Agumbe – A perfect anytime getaway for wildlife enthusiasts
If you’re like me, a little stupid and love quaint little villages and gregarious denizens, Agumbe is for you.
If you’re like me, a little weird and love incessant rains, a plethora of glistening little shrubs, tall trees in all shades of green, yellow and brown; orchestra by Cicadas all day, all night; Leeches (of course not on me but in the forest, for Leeches are indicators of pristine forests); enticing King Cobras, reticent Pit Vipers, ubiquitous Frogs, Agumbe is most definitely for you.
Not for nothing, Agumbe forest made it to the list of World Heritage sites. It receives the 2nd highest rainfall in India, hence earned the title, Cherrapunjee of South India.
My friend and I set off on this expedition with rains, snakes-right, snakes not snacks- and some good sleep in mind. The “life is so beautiful” hormones kicked in the moment I stepped out of the wobbly, blaring bus. Although I just arrived from Bangalore which is in not very far from Agumbe, I thought Agumbe had an exotic air to it. It felt as if someone waved a magic wand over me and transported me to a fairyland.
A perfect anytime getaway for wildlife enthusiasts
We camped at a friend’s environmental education campsite called Kālinga Centre for Rainforest Ecology. It is a perfect place to meditate, read, stretch awkwardly in the name of yoga and contemplate about life and make life decisions. It is a perfect anytime getaway for wildlife enthusiasts.

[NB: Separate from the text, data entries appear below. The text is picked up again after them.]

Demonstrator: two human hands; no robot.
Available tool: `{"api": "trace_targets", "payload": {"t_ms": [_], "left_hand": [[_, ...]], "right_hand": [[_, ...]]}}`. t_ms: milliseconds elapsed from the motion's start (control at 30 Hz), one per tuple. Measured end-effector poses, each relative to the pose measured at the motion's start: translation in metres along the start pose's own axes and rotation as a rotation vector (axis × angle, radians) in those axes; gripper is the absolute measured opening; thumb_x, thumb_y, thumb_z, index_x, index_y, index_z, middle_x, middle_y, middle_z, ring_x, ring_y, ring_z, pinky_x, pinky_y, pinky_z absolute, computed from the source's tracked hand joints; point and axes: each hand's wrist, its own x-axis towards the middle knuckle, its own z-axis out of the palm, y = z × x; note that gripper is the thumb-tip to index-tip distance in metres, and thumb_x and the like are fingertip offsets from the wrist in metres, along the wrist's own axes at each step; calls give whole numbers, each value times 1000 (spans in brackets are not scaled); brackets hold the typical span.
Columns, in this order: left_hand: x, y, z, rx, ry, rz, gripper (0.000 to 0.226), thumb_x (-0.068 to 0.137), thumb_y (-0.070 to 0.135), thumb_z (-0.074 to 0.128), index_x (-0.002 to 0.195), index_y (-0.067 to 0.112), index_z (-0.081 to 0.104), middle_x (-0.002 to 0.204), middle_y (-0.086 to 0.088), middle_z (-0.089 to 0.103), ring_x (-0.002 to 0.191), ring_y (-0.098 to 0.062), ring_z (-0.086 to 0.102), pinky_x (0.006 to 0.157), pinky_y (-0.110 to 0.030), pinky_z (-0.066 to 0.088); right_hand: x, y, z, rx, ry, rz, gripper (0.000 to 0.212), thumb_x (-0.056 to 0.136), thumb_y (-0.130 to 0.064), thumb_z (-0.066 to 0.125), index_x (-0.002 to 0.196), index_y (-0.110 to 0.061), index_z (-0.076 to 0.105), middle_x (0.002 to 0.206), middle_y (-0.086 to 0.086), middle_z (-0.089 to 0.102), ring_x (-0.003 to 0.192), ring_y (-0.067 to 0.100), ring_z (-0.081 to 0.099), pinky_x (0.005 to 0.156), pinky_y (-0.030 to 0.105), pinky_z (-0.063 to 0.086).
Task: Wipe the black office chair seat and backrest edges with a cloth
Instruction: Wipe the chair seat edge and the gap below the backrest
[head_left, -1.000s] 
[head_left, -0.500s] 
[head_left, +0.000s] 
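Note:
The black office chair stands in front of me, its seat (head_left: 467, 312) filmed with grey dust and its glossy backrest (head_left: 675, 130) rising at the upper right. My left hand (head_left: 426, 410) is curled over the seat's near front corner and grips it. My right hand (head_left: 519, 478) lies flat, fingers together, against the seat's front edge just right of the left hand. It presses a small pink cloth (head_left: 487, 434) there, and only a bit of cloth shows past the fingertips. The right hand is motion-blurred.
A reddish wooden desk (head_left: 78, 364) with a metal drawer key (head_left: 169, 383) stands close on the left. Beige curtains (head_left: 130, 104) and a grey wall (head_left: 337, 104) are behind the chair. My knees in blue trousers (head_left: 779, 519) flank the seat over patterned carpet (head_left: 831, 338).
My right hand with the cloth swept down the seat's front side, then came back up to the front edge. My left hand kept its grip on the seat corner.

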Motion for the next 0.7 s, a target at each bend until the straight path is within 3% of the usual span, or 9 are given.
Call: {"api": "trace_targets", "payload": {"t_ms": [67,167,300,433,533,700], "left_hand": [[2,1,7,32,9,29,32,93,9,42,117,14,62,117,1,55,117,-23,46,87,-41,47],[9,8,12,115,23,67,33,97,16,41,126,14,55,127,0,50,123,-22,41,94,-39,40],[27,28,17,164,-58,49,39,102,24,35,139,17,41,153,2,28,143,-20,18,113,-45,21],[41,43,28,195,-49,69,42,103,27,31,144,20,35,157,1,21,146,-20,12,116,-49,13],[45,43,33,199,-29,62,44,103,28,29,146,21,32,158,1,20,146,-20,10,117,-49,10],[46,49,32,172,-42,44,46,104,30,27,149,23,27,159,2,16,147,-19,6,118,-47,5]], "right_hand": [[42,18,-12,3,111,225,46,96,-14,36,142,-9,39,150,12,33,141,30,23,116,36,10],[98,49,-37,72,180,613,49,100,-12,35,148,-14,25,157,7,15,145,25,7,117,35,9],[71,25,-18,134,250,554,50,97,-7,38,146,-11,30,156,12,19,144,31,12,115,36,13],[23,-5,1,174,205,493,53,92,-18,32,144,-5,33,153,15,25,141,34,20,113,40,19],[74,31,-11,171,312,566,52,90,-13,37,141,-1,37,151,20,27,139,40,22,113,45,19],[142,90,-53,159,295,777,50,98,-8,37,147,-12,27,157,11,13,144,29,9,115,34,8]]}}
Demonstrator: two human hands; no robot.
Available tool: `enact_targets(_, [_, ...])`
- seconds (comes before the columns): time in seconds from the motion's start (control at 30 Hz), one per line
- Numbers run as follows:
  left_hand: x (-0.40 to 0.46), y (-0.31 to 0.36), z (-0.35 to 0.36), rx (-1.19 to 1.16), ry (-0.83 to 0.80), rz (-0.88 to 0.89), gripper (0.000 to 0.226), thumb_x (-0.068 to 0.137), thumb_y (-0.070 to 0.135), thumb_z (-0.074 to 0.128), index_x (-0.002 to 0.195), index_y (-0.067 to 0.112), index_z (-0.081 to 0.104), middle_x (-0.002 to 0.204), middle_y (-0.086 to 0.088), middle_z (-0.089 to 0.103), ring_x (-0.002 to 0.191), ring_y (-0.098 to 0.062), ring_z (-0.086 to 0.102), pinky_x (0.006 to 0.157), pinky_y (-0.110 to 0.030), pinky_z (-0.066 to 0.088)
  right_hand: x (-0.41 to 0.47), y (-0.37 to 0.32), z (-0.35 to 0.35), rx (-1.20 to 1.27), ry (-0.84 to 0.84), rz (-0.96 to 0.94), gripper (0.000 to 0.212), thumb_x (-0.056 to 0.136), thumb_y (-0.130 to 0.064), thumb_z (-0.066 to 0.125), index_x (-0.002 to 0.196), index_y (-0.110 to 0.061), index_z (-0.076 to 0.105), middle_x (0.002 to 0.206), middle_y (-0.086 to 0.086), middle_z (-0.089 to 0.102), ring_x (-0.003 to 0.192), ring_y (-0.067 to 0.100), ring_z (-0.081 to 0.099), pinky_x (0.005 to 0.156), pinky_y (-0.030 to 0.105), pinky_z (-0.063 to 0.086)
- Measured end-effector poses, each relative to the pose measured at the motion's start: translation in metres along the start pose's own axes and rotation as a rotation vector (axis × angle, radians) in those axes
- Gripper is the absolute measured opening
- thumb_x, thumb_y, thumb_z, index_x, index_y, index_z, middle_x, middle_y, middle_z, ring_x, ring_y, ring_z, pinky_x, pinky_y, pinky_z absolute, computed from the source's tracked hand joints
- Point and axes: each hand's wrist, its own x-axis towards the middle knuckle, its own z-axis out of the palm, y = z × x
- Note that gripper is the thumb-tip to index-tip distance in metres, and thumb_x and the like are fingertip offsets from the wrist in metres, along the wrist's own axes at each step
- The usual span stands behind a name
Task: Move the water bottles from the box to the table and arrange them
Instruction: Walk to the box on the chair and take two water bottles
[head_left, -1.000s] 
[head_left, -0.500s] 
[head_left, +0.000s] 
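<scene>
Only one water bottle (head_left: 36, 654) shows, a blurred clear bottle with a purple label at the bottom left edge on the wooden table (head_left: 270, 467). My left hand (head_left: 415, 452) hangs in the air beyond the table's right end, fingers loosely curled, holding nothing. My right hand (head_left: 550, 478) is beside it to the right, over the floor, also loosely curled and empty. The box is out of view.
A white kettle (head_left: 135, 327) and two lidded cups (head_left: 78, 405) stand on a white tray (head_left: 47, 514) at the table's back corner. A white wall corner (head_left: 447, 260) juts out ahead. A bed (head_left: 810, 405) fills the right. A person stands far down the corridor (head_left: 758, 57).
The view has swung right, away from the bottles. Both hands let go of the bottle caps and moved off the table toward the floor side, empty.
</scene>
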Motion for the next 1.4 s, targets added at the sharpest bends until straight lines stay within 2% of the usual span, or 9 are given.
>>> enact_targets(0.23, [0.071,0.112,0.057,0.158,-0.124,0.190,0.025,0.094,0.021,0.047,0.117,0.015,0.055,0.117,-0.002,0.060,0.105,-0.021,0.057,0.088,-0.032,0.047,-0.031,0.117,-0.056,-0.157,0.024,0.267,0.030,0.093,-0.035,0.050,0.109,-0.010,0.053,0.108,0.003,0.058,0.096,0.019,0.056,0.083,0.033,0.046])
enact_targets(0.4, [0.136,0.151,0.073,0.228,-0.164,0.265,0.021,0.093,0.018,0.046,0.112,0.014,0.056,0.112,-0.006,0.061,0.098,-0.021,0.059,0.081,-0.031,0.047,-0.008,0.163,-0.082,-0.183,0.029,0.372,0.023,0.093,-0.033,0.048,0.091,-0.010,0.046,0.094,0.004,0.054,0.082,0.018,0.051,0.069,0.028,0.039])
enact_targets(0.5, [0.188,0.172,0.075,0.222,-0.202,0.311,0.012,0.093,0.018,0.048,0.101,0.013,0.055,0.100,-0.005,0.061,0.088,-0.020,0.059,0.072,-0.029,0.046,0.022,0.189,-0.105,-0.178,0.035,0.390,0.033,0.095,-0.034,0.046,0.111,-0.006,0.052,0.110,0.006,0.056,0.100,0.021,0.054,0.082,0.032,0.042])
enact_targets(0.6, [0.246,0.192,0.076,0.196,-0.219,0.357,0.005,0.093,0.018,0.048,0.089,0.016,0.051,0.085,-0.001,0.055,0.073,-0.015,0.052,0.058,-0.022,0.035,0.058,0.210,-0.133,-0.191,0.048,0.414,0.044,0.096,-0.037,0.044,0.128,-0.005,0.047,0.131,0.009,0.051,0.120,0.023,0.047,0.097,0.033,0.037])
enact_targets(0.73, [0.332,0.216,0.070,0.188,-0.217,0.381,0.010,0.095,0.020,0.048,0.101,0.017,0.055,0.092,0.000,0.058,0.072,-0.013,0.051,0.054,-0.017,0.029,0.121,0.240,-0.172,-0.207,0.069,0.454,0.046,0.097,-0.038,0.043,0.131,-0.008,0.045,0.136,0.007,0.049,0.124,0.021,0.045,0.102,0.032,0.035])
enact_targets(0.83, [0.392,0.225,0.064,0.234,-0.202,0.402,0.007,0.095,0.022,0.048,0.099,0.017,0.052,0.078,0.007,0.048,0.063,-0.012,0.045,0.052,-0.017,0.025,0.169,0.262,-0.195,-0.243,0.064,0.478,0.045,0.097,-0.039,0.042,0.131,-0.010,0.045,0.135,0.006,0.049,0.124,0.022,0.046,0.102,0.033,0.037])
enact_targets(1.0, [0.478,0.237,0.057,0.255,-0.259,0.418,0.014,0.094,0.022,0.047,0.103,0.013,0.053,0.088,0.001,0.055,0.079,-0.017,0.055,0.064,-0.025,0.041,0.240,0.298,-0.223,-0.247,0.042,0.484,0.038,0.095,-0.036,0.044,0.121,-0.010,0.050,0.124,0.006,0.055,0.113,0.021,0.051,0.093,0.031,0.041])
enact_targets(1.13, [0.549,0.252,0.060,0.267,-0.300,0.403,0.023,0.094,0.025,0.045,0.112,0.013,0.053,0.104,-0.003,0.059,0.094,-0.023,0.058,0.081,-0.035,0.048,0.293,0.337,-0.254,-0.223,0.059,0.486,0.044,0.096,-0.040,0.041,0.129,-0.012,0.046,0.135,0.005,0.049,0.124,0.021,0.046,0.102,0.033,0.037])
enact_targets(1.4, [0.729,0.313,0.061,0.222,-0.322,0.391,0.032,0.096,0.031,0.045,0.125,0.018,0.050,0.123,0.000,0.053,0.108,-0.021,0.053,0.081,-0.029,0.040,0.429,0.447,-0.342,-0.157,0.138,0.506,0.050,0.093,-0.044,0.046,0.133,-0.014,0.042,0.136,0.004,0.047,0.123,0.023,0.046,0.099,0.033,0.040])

Now picture yourself spending time right in the middle of one of the wettest places in the world. Rustling streams, whispering breeze, the pitter-patter of raindrops, gallons of oxygen, the fragrance of damp earth, rain forest stretched to infinity take over your entire existence. If you’re like my mother and this scene spooks you, add a good friend or two and some delicious hot food to your imagination. A soul-stirring and detoxifying experience guaranteed.
If you want to avoid entertaining leeches and yet enjoy the nature all you have to do here is just flop at one place and tilt your head slightly. In one direction, stick insects calculating its moves over a prey will captivate you and not so far from it, a potter wasp’s abandoned nest invites you to peek into its dark tunnel. And, in the opposite direction eggs of a day Gecko clinging to the roof for their lives will keep you amused. Back at home, with great difficulty, I’ll find eggs in the refrigerator much less, eggs of a Gecko on the roof. In simple mathematical terms, Agumbe is equal to divine happiness.
Sunset point in Agumbe Ghats is as famous as Niagara falls in the US. Unfortunately, like any touristy spot in India, it is untidy with a lot of plastic packets and bottles strewn all over the place. You can see Bonnet Macaques, very close to people, eating from plastic packets and sometimes eating packets themselves. My advice to the Sun would be either to never set on Agumbe or choose another point, inaccessible to people.
King Cobra & Lion Tailed Macaques
That said, Agumbe Ghats is also home for gorgeous Lion-tailed Macaques (endemic to the Western Ghats) and the mighty and revered King Cobras. Also, here we took part in a rescue and release of a sick King Cobra in a village called Someshwara.
When you look into the eyes of a King Cobra you will realize why he deserves the respect he gets. What a majestic animal. To me, this clearly tops the list of most beautiful creatures ever to exist on this planet. And the drive through the Ghats lifts even the darkest and apathetic of moods.
Agumbe village is cosy and comforting. It has its own charm just like the song from the television version of Malgudi days. Kasturi akka is a very famous, courteous and important person in the village. Malgudi days was set in her house, this was Swamy’s home. And the Kashaya (tea made of dozens of herbs) she offers with or without milk is perhaps a cousin of the elixir of life.
In my humble-not so significant-opinion Western Ghats, especially Agumbe is God’s best creation (after women and King Cobra of course).
Agumbe is 370km from Bangalore. It’s part of Shimoga district in Malnad region.
Best time to visit Agumbe is between November and March – and for snakes and amphibians between June and September.
If you are travelling during monsoon, carry rain gear, gumboots or water-resistant shoes, leech socks, books in zip-locks and an extra set of everything. Wear lightweight fabric clothing as clothes get damp and don’t dry at all.
Places to stay:
Kālinga Centre for Rainforest Ecology: for information and to check availability contact the Director at info[at]rainforestecology[dot]com
Kasturi akka’s Dodda mane, a homestay walkable distance from Agumbe bus stop
Note: Avoid carrying and discarding any form of plastic in the village/forest/ghats. Carry plastic covers only to bring your damp clothes and shoes back.